> _ACTION ITEM_: This exercise calls for retyping every line below exactly, with the images omitted.
═══ RECORDED INFORMATION
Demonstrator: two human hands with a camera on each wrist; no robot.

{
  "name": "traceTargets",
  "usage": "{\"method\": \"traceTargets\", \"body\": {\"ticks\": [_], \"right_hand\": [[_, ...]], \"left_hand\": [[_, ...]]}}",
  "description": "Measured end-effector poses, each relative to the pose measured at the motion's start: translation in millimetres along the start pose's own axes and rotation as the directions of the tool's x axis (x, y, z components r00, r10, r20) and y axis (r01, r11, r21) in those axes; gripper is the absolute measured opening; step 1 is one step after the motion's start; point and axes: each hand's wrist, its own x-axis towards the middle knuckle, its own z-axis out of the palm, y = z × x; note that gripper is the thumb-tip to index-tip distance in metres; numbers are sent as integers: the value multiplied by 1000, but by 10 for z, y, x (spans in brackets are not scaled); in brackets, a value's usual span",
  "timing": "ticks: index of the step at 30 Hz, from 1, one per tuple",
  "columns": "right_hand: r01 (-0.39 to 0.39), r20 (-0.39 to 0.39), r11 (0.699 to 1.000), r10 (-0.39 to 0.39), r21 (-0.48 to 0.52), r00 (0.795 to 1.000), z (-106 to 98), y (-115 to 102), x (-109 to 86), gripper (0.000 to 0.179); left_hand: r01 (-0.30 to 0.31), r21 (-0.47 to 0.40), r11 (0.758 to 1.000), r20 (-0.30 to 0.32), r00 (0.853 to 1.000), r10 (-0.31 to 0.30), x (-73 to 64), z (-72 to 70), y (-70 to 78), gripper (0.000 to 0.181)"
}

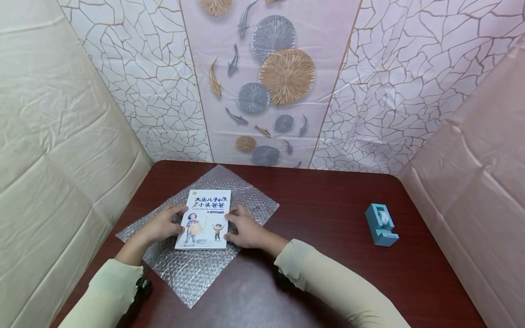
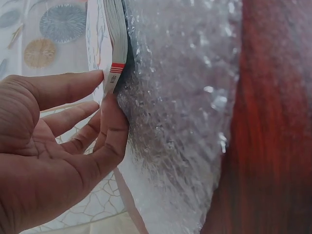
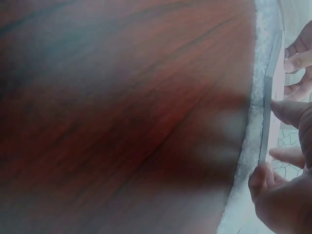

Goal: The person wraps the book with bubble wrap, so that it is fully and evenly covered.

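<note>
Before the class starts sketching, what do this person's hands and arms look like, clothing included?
The left hand and right hand show no gloves. The left sleeve and right sleeve are pale cream, without visible markings. A small black object sits at the left cuff.

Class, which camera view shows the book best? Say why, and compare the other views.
The head view: the book faces the camera almost whole, its title and drawn figures in sight. The left wrist view shows only part, nearly edge-on, with red stripes. The right wrist view shows it as a thin strip.
</note>
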Motion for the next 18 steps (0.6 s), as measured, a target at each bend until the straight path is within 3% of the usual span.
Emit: {"method": "traceTargets", "body": {"ticks": [2, 5, 12, 18], "right_hand": [[55, -34, 994, -59, -90, 998, 111, 163, 36, 63], [76, -25, 987, -80, -138, 996, 66, 167, 10, 62], [-2, 37, 981, 10, -194, 999, -101, 57, -86, 63], [2, 32, 976, 5, -220, 999, -120, 57, -99, 65]], "left_hand": [[-1, 16, 1000, 1, 1000, 1, 2, -2, 4, 76], [4, 20, 1000, 1, 1000, -4, 10, -12, 7, 75], [-19, 85, 996, -29, 999, 22, 61, -43, 3, 73], [-60, 101, 993, -68, 995, 67, 129, -18, -42, 71]]}}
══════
> _SOLUTION TO THE PROBLEM_:
Demonstrator: two human hands with a camera on each wrist; no robot.

{
  "name": "traceTargets",
  "usage": "{\"method\": \"traceTargets\", \"body\": {\"ticks\": [_], \"right_hand\": [[_, ...]], \"left_hand\": [[_, ...]]}}",
  "description": "Measured end-effector poses, each relative to the pose measured at the motion's start: translation in millimetres along the start pose's own axes and rotation as the directions of the tool's x axis (x, y, z components r00, r10, r20) and y axis (r01, r11, r21) in those axes; gripper is the absolute measured opening; step 1 is one step after the motion's start; point and axes: each hand's wrist, its own x-axis towards the middle knuckle, its own z-axis out of the palm, y = z × x; note that gripper is the thumb-tip to index-tip distance in metres; numbers are sent as integers: the value multiplied by 1000, but by 10 for z, y, x (spans in brackets are not scaled); in brackets, a value's usual span",
  "timing": "ticks: index of the step at 30 Hz, from 1, one per tuple",
  "columns": "right_hand: r01 (-0.39 to 0.39), r20 (-0.39 to 0.39), r11 (0.699 to 1.000), r10 (-0.39 to 0.39), r21 (-0.48 to 0.52), r00 (0.795 to 1.000), z (-106 to 98), y (-115 to 102), x (-109 to 86), gripper (0.000 to 0.179); left_hand: r01 (-0.30 to 0.31), r21 (-0.47 to 0.40), r11 (0.758 to 1.000), r20 (-0.30 to 0.32), r00 (0.853 to 1.000), r10 (-0.31 to 0.30), x (-73 to 64), z (-72 to 70), y (-70 to 78), gripper (0.000 to 0.181)"
}


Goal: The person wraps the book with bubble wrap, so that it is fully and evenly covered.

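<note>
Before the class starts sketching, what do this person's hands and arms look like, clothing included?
The left hand and right hand show no gloves. The left sleeve and right sleeve are pale cream, without visible markings. A small black object sits at the left cuff.

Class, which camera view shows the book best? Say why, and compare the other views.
The head view: the book faces the camera almost whole, its title and drawn figures in sight. The left wrist view shows only part, nearly edge-on, with red stripes. The right wrist view shows it as a thin strip.
</note>
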Motion for the next 18 steps (0.6 s), as measured, a target at each bend until the straight path is within 3% of the usual span.
Emit: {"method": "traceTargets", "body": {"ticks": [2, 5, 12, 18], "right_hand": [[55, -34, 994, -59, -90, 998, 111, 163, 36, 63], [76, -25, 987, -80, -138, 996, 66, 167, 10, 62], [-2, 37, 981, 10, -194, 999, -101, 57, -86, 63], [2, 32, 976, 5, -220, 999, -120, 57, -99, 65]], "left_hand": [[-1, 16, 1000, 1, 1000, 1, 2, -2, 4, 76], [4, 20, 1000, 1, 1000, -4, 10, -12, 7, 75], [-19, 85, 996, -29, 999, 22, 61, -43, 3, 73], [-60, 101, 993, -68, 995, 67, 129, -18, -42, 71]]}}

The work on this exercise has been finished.